Eine Zufriedenheitsstudie zur Praxis der Hausaufgaben in der DG hat ergeben: Viele Eltern wünschen sich eine bessere Absprache der Lehrer bei der Vergabe von Hausaufgaben.

Schulklasse mit Lehrerin

Nicht wenige Schüler hassen sie, für viele sind sie eine Qual. Und das seit Generationen. Deshalb wird auch immer mal wieder gerne über Sinn und Zweck von Hausaufgaben diskutiert. Warum nicht gleich ganz abschaffen? Auch solche Forderungen stehen im Raum.

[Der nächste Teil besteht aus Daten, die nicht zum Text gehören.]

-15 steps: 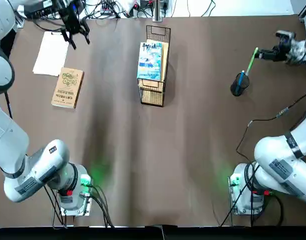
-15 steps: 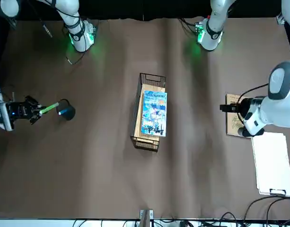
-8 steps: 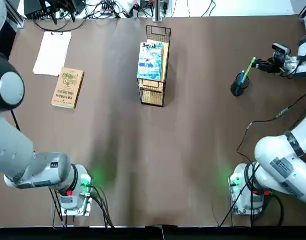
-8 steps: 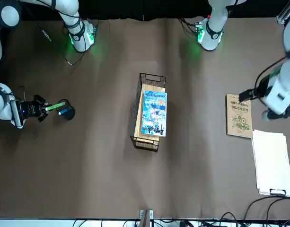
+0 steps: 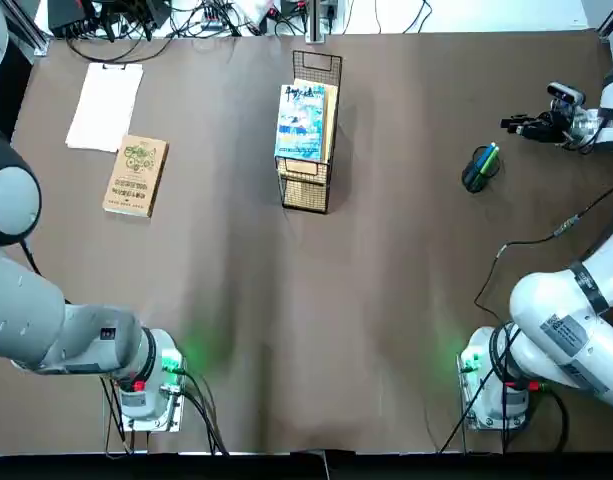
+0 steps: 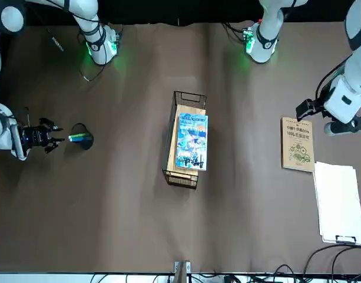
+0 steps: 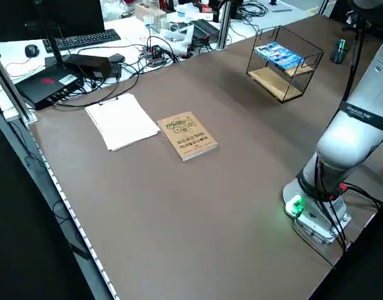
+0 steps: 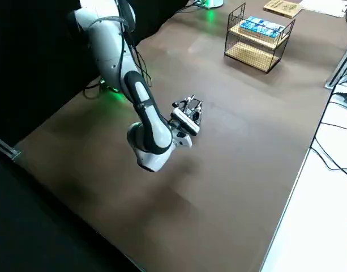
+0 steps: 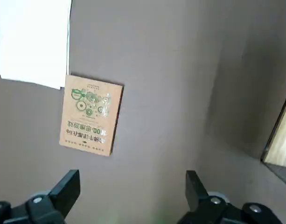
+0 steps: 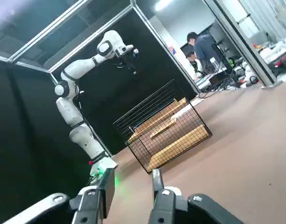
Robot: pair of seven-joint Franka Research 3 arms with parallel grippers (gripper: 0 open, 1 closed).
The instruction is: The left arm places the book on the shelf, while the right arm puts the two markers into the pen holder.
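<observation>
Vs. 0.5 s ago, your R gripper [image 5: 509,124] is off the green marker [image 5: 491,156]; it's now down in the pen cup [image 5: 474,182] w/ the blue marker [image 5: 479,168]. Lower ends hidden. Your L gripper [image 9: 132,175] is out of top view. Both jaws are released, wide apart, nothing held; R is near the cup. Book [image 5: 301,125] lies on the rack [image 5: 306,195], unchanged.

In the right wrist view, a black curtain [image 10: 21,140] is hanging at the left of the frame; a ceiling light [image 10: 163,4] is glowing at upper center. The brown table [image 10: 254,154] is filling the lower right.
</observation>
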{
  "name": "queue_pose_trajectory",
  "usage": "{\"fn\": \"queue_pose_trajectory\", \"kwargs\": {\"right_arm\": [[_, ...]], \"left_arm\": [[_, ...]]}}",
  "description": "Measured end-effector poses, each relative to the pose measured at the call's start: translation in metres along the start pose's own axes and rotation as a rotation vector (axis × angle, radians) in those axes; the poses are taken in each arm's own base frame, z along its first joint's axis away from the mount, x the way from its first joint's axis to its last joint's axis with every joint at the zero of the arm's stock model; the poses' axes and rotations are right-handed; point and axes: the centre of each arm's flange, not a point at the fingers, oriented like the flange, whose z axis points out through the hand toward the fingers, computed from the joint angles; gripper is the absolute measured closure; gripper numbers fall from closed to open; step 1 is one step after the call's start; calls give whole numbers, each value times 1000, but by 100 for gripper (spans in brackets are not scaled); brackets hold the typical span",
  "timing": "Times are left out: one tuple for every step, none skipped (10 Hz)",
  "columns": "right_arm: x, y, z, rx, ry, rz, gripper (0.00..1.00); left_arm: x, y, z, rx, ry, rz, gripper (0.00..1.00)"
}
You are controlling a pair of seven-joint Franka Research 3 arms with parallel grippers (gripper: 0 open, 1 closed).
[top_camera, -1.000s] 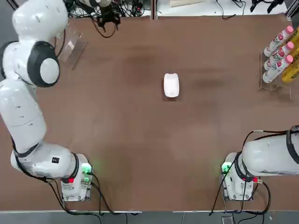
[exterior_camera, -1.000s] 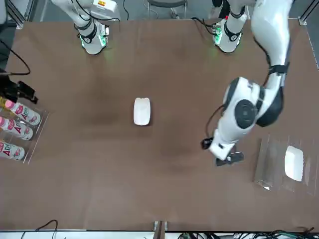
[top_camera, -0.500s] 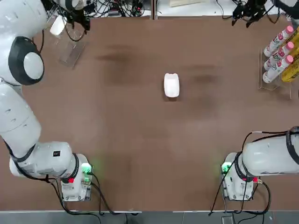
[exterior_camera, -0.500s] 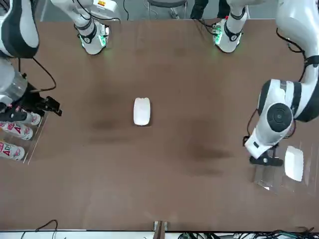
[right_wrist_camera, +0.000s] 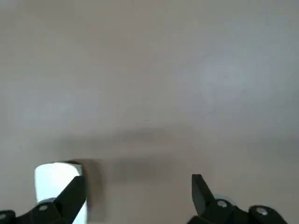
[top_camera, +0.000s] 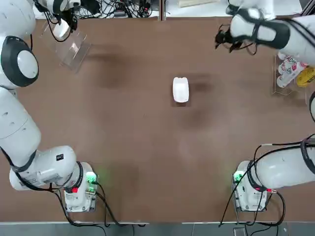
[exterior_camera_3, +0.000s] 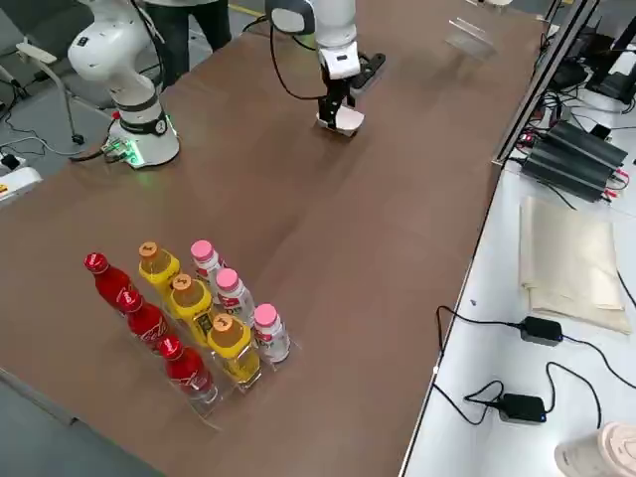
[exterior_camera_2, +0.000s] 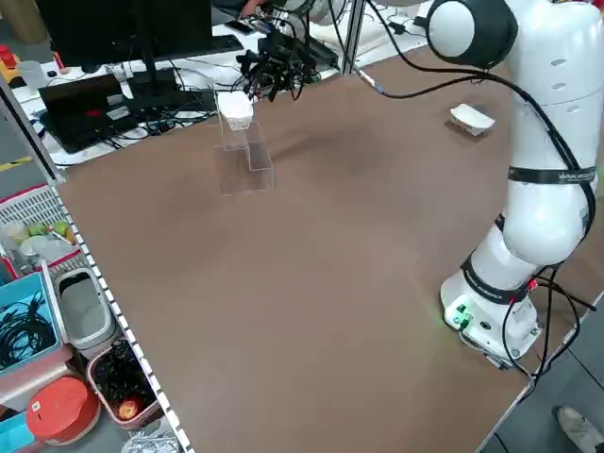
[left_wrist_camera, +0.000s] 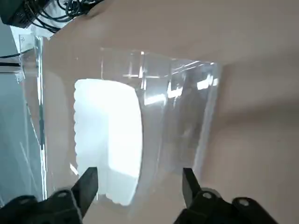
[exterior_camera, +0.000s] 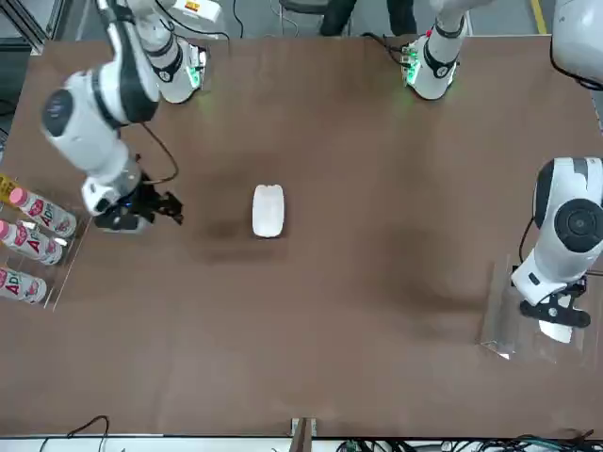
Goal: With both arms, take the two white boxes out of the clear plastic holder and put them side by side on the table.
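Hovering over the clear holder [left_wrist_camera: 187, 93] near the counter's [top_camera: 147, 147] far left corner, the left pincer [left_wrist_camera: 140, 186] stands spread, partly hiding the white box inside [left_wrist_camera: 107, 135]. Brown surface surrounds the other box [top_camera: 180, 90], mid-counter; the right pincer [right_wrist_camera: 140, 191], spread, hangs between it and the bottles [exterior_camera: 33, 242].

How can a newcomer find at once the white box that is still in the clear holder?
On the large brown matte table, look for the transparent slanted acrylic holder, beneath the left gripper. Inside it sits a small white box with rounded corners. Its twin lies on the bare tabletop; this one has see-through walls around it.
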Motion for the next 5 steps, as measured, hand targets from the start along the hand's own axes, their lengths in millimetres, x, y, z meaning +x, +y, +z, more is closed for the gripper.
{"fn": "queue_pose_trajectory", "kwargs": {"right_arm": [[-23, -29, 14, 18, 24, 34, 0], [-43, -52, 23, 37, 43, 56, 0], [-53, -61, 31, 49, 59, 66, 0], [-59, -65, 42, 61, 81, 75, 0], [-67, -70, 61, 72, 103, 85, 0]], "left_arm": [[1, -1, 15, 13, -1, 14, 30], [2, 0, 29, 22, 1, 28, 35], [2, 1, 39, 25, 3, 37, 45], [3, 1, 42, 25, 5, 39, 50], [5, 2, 38, 26, 14, 39, 68]]}}
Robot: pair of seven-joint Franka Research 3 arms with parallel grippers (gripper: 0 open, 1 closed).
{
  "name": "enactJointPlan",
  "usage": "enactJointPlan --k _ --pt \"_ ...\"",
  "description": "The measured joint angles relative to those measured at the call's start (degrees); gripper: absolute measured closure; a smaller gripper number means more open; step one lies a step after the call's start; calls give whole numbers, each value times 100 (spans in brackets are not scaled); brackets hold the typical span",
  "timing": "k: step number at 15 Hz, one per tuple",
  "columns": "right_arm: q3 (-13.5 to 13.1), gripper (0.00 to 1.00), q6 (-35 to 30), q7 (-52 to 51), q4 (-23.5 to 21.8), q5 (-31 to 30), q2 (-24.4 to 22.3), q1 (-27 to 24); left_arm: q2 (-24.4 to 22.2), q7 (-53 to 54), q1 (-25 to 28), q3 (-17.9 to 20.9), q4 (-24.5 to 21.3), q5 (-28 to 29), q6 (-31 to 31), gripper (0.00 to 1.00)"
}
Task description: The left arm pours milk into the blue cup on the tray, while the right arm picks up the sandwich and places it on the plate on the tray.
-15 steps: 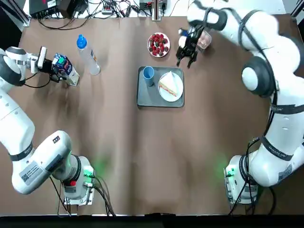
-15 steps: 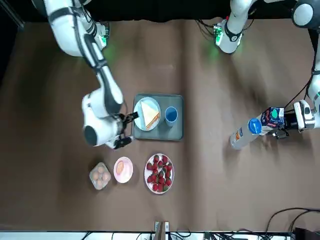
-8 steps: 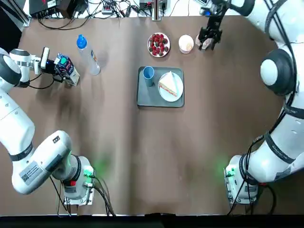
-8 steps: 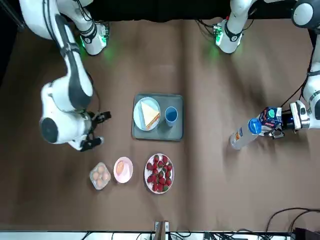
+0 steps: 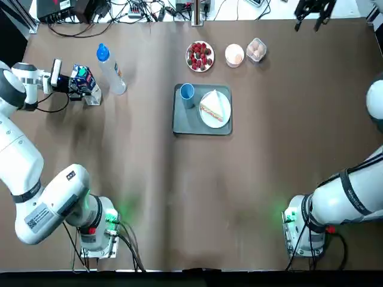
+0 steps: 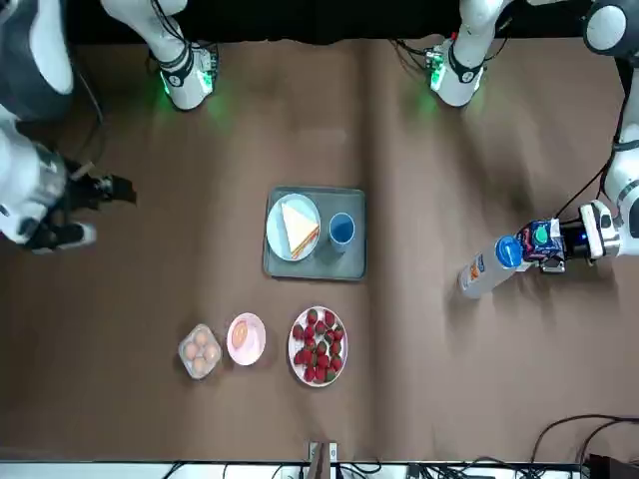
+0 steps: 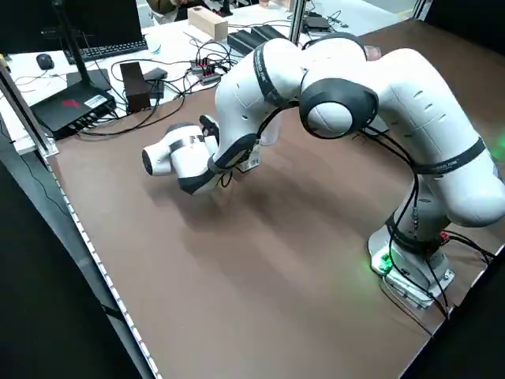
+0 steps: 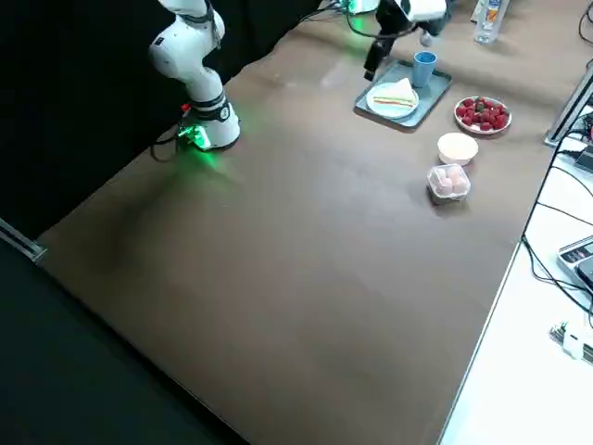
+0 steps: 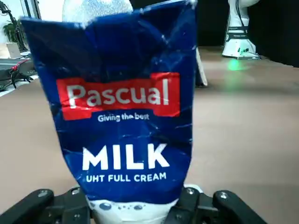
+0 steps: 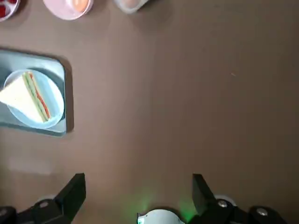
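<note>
The blue milk carton (image 5: 82,80) stands on the table at the far left with my left gripper (image 5: 67,84) shut on its base. In the left wrist view the carton (image 9: 124,116) fills the space between the fingers. A grey tray (image 5: 182,122) in the middle holds the blue cup (image 5: 187,91) and a white plate (image 5: 207,116) with the triangular sandwich (image 5: 214,106) lying on it. My right gripper (image 5: 312,18) hangs open and empty high over the far right corner, well away from the tray; its wrist view shows the sandwich (image 10: 30,95) far below.
A clear bottle with a blue cap (image 5: 111,69) stands just right of the carton. Beyond the tray sit a plate of strawberries (image 5: 200,55), a pink bowl with an egg (image 5: 234,54) and a small tub of eggs (image 5: 256,49). Cables lie past the far edge.
The right arm has swung from beside the tray to the far right corner, rising, with nothing in its fingers. The left gripper has shifted the milk carton slightly.
</note>
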Motion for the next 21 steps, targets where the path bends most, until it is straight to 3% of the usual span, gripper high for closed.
enactJointPlan --k 3,6,13,18,19,21 --pt "-17 0 -10 127 -77 -89 -276 -30 -162 -49 14 -3 51 -24 -104 50" --pt "-17 0 47 142 -133 -105 -440 -33 -654 -443 28 -3 127 -26 -262 50" --pt "48 0 318 142 -155 -503 -491 -20 -2726 -1908 -293 -44 167 331 -616 50" --pt "4 0 560 151 -157 -545 -640 -103 -4063 -3886 -1513 -66 67 1015 -719 50" --pt "3 0 582 88 -162 -545 -752 -182 -4367 -4717 -2117 -71 -15 1335 -626 50" --pt "2 0 582 -202 -184 -544 -827 -277 -4495 -5610 -2774 -72 -82 1782 -399 50"
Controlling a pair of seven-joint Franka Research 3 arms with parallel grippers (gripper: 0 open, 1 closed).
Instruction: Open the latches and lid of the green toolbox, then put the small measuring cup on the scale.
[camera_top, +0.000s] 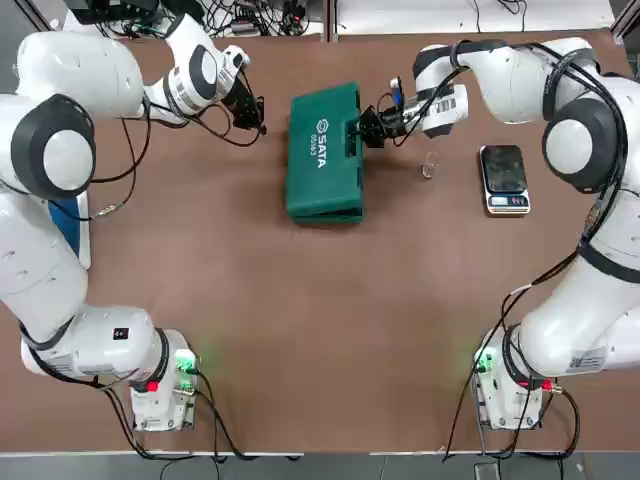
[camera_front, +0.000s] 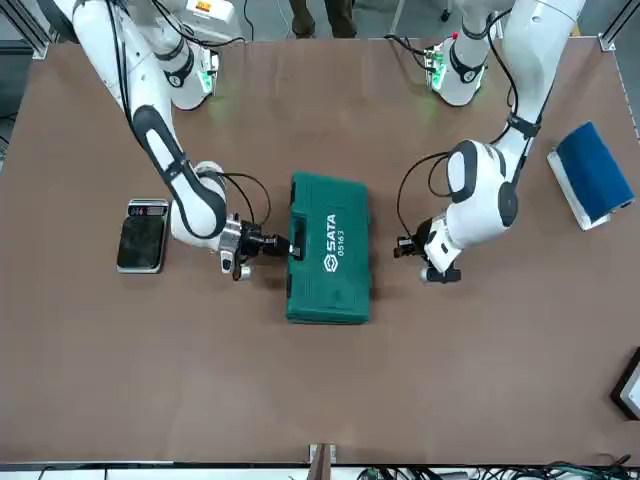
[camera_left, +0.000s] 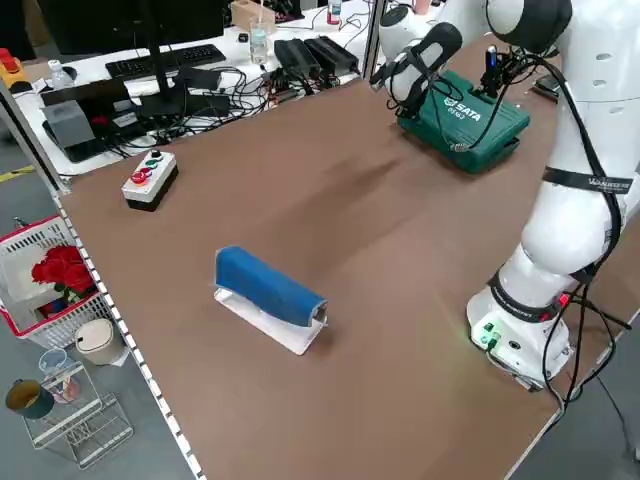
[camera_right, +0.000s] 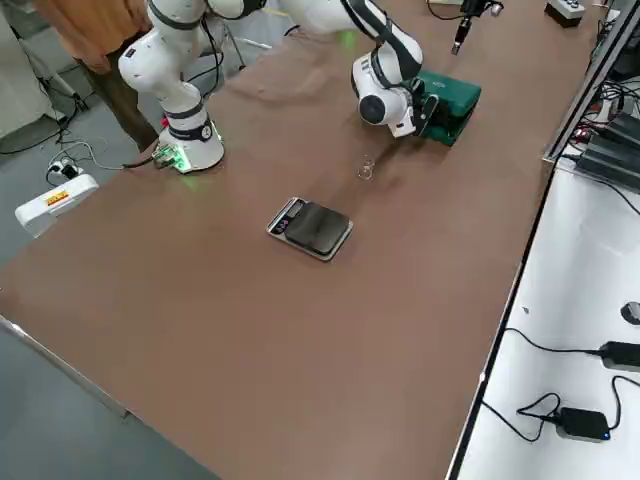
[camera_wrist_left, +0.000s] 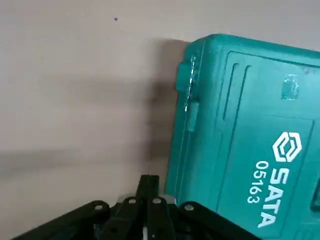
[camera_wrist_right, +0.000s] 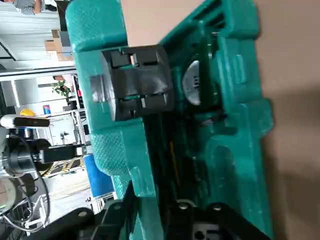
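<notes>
A smooth brown surface (camera_top: 300, 350) is seen in a grey-floored room, where a person's legs (camera_front: 330, 15) are shown beyond it. The right claw (camera_wrist_right: 149, 202) is placed at the handle side of the green toolbox (camera_top: 325, 195), partly spread, with green plastic between its fingers; whether this is pinched cannot be told. The left claw (camera_wrist_left: 148, 187) is pressed together, empty, beside the opposite side. The ribbed plastic lid (camera_top: 325, 120) is slightly parted from the base. The round clear measuring cup (camera_top: 430, 165) is set between the toolbox and the glossy black, rectangular scale (camera_top: 505, 180).
</notes>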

Aus diesem Anlass wurde die Autonome Hochschule in der Deutschsprachigen Gemeinschaft beauftragt, eine repräsentative Umfrage unter Lehrern, Schülern und Eltern über die derzeitige Hausaufgabenpraxis durchzuführen. Die Ergebnisse wurden am Mittwoch der Öffentlichkeit vorgestellt.

Wichtigste Erkenntnis: Viele Eltern wünschen sich eine bessere Absprache der Lehrer bei der Vergabe von Hausaufgaben. Fast die Hälfte aller befragten Eltern von Sekundarschülern halten die Hausaufgabenmenge an manchen Tagen für zu hoch. Sie wünschen ihren Kindern mehr Zeit für Entspannung und Erholung. Die Umfrage hat ergeben, dass Sekundarschüler täglich zwischen 30 Minuten und zwei Stunden an den Hausaufgaben arbeiten.

Bei den Eltern von Primarschülern, die im Schnitt 15 bis 60 Minuten an den Hausaufgaben arbeiten, ist die Zustimmung zur Hausaufgabenpraxis überwiegend positiv.

Die meisten Aufgaben gibt es in den Fächern Mathematik, Französisch und Deutsch. Die Französischaufgaben halten die Schüler für die schwersten.